What to do
Without any pictures, print the lines below from the one that has "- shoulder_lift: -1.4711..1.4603" through the one that has "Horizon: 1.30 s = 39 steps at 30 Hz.", exactly and nothing else.

Items from a dataset:
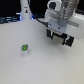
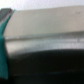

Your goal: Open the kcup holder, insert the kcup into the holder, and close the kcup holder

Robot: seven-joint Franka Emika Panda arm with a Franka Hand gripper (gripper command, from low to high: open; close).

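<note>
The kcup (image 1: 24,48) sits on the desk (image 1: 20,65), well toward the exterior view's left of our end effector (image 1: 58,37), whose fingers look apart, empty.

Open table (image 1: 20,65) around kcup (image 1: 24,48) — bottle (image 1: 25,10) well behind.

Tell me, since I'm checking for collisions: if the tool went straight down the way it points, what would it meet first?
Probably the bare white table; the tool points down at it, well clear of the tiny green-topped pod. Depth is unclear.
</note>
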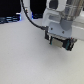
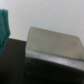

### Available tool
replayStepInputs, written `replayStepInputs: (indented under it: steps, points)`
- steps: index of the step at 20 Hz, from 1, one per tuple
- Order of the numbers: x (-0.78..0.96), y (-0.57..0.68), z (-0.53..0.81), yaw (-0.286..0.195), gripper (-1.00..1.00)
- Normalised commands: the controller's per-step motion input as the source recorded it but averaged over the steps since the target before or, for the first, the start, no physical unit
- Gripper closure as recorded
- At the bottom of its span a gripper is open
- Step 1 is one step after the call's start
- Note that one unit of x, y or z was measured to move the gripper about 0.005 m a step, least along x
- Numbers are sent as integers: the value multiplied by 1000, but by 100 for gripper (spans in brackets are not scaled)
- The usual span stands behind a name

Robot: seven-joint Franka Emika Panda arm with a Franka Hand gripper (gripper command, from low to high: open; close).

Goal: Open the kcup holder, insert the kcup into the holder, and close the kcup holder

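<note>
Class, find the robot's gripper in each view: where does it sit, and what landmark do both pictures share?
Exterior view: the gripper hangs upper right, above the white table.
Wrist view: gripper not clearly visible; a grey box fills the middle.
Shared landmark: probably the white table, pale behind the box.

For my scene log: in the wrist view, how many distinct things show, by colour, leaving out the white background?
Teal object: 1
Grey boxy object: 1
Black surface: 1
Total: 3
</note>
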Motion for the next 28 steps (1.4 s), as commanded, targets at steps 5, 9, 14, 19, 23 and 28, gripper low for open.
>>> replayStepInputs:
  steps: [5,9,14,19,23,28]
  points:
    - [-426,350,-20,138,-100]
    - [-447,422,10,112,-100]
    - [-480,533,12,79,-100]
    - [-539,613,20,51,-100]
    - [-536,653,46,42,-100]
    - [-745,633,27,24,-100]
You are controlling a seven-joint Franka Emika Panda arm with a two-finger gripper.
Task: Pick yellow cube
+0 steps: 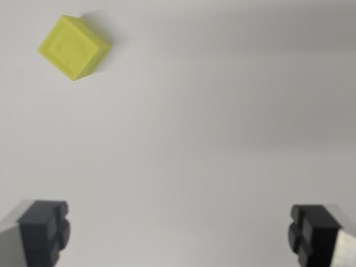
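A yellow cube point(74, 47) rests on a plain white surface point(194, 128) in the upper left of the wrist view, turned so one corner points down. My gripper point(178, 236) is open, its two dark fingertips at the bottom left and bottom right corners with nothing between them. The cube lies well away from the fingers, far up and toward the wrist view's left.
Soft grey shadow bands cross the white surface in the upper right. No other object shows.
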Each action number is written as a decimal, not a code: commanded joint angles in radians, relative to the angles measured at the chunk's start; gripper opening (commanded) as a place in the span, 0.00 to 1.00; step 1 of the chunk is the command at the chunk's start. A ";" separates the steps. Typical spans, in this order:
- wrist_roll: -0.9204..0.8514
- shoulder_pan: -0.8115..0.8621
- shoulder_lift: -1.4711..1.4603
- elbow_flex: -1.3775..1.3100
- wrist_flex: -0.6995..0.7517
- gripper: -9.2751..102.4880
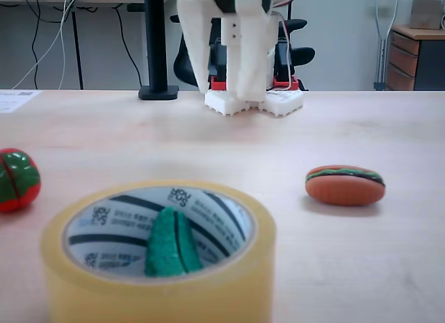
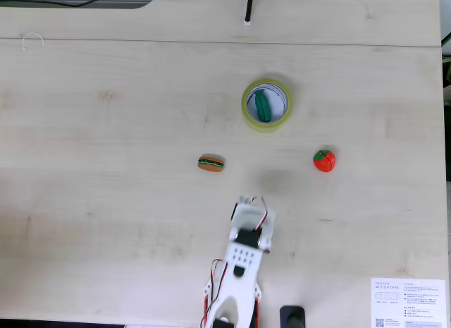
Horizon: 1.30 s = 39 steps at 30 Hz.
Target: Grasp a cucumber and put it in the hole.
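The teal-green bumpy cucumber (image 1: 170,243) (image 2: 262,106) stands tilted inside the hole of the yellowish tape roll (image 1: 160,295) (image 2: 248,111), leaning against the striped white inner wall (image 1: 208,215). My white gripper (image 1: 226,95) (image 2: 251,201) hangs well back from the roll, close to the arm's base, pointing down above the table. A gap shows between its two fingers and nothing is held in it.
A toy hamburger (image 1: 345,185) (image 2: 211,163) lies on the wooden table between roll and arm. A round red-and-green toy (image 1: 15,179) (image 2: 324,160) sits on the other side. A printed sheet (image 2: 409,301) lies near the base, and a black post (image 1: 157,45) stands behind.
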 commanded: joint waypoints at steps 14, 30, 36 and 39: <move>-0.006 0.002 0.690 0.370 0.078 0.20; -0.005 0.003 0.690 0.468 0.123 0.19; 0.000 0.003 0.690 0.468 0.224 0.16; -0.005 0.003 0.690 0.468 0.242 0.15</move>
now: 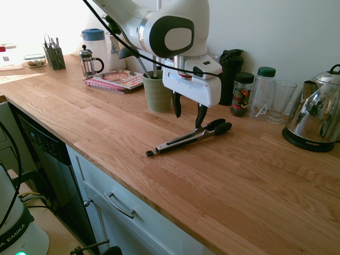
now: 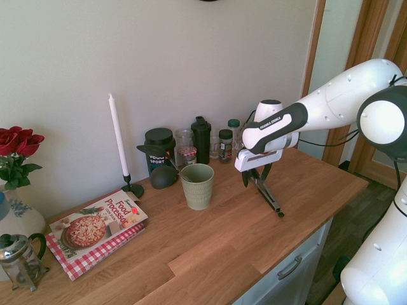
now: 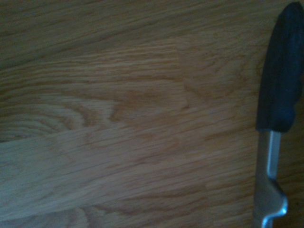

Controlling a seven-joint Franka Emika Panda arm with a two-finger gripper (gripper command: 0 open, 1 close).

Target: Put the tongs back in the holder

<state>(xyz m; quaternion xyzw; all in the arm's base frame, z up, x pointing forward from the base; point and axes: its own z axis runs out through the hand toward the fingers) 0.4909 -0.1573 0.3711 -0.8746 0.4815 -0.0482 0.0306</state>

Solution to this exercise
- shoulder_lift: -1.4711..1.4603
- elbow_flex: -1.3775..1.3100
- wrist_flex: -0.6995..0.7517
- gripper: -9.2751..102.4880
Horizon: 1.30 s = 39 steps at 30 Hz.

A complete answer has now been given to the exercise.